What to produce
Write the entries out exactly. Any images they hold stay out of the copy.

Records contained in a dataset
*-*-*
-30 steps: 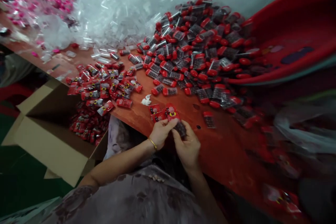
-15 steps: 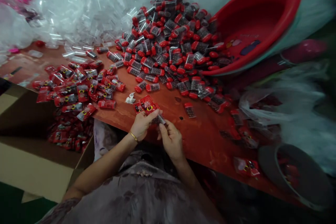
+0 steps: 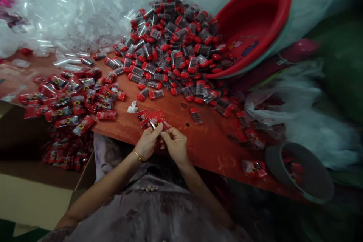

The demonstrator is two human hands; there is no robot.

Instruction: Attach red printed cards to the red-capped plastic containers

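Observation:
My left hand [image 3: 146,143] is closed on a red printed wrapper [image 3: 155,117], which has black and yellow figures on it. Close beside it, my right hand [image 3: 175,144] pinches the right-hand end of the same wrapper; the thumbs almost meet. What lies inside the wrapper is hidden by my fingers. More red printed wrappers [image 3: 142,116] lie flat on the table just behind my left hand. A scrap of white crumpled stuff [image 3: 132,107] sits left of them. One clear tube with a red cap [image 3: 195,115] lies alone to the right.
A large heap of red-capped tubes [image 3: 170,49] leans toward a tilted red basin [image 3: 276,19]. At left, wrapped red tubes [image 3: 70,100] pile up above a cardboard box [image 3: 34,193] holding more. Clear empty tubes [image 3: 70,15] fill the back left. A grey tub [image 3: 320,181] stands at right.
My hands have drawn together, and the dark tube seen between them is now covered by fingers. The whole view has shifted, so everything sits further left.

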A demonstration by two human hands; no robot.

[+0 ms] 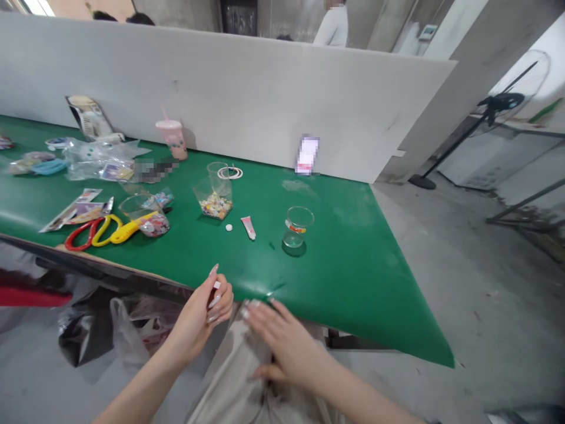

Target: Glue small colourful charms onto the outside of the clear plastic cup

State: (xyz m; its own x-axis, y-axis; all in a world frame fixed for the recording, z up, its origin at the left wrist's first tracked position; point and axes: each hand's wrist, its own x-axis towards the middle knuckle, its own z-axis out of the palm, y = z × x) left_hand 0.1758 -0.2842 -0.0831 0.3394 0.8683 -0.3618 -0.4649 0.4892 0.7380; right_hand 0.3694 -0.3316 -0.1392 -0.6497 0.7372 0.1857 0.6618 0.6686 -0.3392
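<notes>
My left hand (216,301) is closed at the table's front edge, with a small white square piece (216,285) showing between thumb and fingers. Palm down over the lap, my right hand (285,338) lies with fingers stretched and holds nothing; it is slightly blurred. Beyond them on the green table (353,277) lie a small pink-and-white tube (248,227) and a round white piece (228,227). A clear cup (300,218) with an orange-red band stands to the right. Farther left, a clear square cup (215,203) holds many small coloured pieces.
Red-handled scissors (82,235), a yellow-handled tool (128,229) and another clear cup (155,224) sit at left. Behind are plastic bags (99,159), a pink drink cup (172,139) and white rings (230,173). A phone (308,154) leans on the white partition (247,100).
</notes>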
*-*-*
Your response
-30 steps: 
-15 steps: 
+0 steps: 

The demonstrator is two human hands; there is no robot.

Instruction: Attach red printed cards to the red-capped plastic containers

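Observation:
My left hand [image 3: 146,143] is closed on a red printed wrapper [image 3: 155,117], which has black and yellow figures on it. Close beside it, my right hand [image 3: 175,144] pinches the right-hand end of the same wrapper; the thumbs almost meet. What lies inside the wrapper is hidden by my fingers. More red printed wrappers [image 3: 142,116] lie flat on the table just behind my left hand. A scrap of white crumpled stuff [image 3: 132,107] sits left of them. One clear tube with a red cap [image 3: 195,115] lies alone to the right.
A large heap of red-capped tubes [image 3: 170,49] leans toward a tilted red basin [image 3: 276,19]. At left, wrapped red tubes [image 3: 70,100] pile up above a cardboard box [image 3: 34,193] holding more. Clear empty tubes [image 3: 70,15] fill the back left. A grey tub [image 3: 320,181] stands at right.
My hands have drawn together, and the dark tube seen between them is now covered by fingers. The whole view has shifted, so everything sits further left.
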
A demonstration by two human hands; no robot.

[+0 ms] 

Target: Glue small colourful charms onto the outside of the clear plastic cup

State: (xyz m; its own x-axis, y-axis; all in a world frame fixed for the recording, z up, its origin at the left wrist's first tracked position; point and axes: each hand's wrist, its own x-axis towards the middle knuckle, its own z-axis out of the palm, y = z × x) left_hand 0.1758 -0.2842 -0.0831 0.3394 0.8683 -0.3618 -0.4649 0.4892 0.7380; right_hand 0.3694 -0.3316 -0.1392 -0.6497 0.7372 0.1857 0.6618 0.6686 -0.3392
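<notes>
My left hand (216,301) is closed at the table's front edge, with a small white square piece (216,285) showing between thumb and fingers. Palm down over the lap, my right hand (285,338) lies with fingers stretched and holds nothing; it is slightly blurred. Beyond them on the green table (353,277) lie a small pink-and-white tube (248,227) and a round white piece (228,227). A clear cup (300,218) with an orange-red band stands to the right. Farther left, a clear square cup (215,203) holds many small coloured pieces.
Red-handled scissors (82,235), a yellow-handled tool (128,229) and another clear cup (155,224) sit at left. Behind are plastic bags (99,159), a pink drink cup (172,139) and white rings (230,173). A phone (308,154) leans on the white partition (247,100).
</notes>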

With this, there is nothing more to the exercise.